Try it:
Only a slice of the listing below is wanted. Retype the lines from the one containing "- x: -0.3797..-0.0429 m" through the one containing "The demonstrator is", exactly, both ends included.

Material for this task:
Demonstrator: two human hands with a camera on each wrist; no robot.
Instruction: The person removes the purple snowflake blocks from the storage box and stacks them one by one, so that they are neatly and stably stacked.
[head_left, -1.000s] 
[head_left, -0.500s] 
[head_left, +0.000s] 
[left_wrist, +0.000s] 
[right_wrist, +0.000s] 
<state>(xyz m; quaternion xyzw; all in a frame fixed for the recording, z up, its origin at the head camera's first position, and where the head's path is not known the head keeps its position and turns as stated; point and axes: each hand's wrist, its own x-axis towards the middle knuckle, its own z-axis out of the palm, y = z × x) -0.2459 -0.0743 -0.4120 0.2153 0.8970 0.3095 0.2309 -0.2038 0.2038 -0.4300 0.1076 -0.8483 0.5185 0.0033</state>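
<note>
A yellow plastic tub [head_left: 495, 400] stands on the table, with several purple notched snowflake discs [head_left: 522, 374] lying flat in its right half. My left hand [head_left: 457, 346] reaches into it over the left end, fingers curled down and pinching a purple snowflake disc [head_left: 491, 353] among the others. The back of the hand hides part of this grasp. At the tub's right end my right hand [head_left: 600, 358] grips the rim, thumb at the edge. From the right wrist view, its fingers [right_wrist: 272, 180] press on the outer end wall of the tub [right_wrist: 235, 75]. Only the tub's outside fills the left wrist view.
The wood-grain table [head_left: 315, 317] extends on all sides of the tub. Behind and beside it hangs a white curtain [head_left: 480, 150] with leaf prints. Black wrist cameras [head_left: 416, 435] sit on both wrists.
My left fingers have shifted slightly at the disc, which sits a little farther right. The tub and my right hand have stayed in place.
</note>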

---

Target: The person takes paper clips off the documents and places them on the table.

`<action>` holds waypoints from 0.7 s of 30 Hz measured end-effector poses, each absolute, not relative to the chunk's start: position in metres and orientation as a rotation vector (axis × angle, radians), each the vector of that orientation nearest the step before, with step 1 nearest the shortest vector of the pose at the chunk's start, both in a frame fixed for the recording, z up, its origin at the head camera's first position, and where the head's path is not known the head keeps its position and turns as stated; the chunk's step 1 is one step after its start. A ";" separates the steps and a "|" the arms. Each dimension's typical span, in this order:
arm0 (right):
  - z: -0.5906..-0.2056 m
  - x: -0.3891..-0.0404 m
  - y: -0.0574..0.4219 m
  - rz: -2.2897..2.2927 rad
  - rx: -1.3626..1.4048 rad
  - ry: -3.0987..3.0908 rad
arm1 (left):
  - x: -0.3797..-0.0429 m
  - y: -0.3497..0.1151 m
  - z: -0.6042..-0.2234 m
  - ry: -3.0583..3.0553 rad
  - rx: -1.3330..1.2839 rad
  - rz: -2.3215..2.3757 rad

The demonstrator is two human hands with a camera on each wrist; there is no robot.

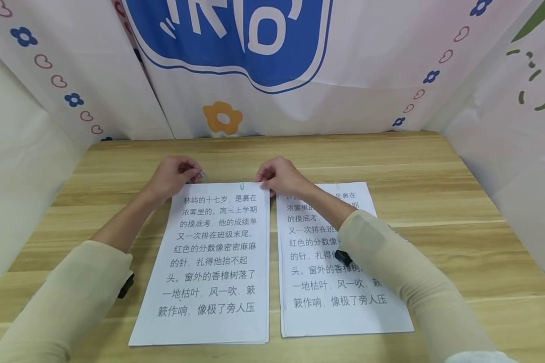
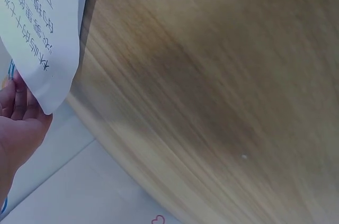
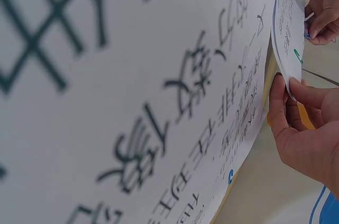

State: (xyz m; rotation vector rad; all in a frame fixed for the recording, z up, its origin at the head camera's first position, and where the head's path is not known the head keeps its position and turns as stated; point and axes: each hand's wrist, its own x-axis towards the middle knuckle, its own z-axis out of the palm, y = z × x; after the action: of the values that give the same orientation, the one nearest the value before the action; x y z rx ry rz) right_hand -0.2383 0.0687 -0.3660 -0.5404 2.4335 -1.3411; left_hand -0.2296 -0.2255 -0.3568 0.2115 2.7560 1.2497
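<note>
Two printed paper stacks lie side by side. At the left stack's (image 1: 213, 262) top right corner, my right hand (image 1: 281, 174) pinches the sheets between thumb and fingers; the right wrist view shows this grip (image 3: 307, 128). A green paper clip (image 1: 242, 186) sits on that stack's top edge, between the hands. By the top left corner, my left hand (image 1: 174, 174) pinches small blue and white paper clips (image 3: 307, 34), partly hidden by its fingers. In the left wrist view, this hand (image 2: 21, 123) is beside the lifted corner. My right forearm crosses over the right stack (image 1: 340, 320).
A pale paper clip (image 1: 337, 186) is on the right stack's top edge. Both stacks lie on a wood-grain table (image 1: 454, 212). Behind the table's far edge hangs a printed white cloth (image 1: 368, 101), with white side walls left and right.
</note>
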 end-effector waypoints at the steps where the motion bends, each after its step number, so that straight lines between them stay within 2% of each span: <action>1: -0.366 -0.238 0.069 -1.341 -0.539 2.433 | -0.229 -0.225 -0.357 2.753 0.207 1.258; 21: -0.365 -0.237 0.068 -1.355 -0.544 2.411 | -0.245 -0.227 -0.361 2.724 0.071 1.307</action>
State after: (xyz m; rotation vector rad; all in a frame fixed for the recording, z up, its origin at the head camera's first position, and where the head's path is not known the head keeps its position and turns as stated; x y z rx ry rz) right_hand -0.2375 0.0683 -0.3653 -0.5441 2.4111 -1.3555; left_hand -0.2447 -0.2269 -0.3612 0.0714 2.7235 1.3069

Your solution:
  - x: -0.3797..-0.0429 m
  - y: -0.3497..0.1151 m
  - z: -0.6042..-0.2234 m
  - ry: -3.0583..3.0553 rad
  - rx: -1.3330..1.2839 rad
  - rz: -2.3215..2.3757 rad

The demonstrator is two human hands with a camera on each wrist; there is no robot.

The given output is complete.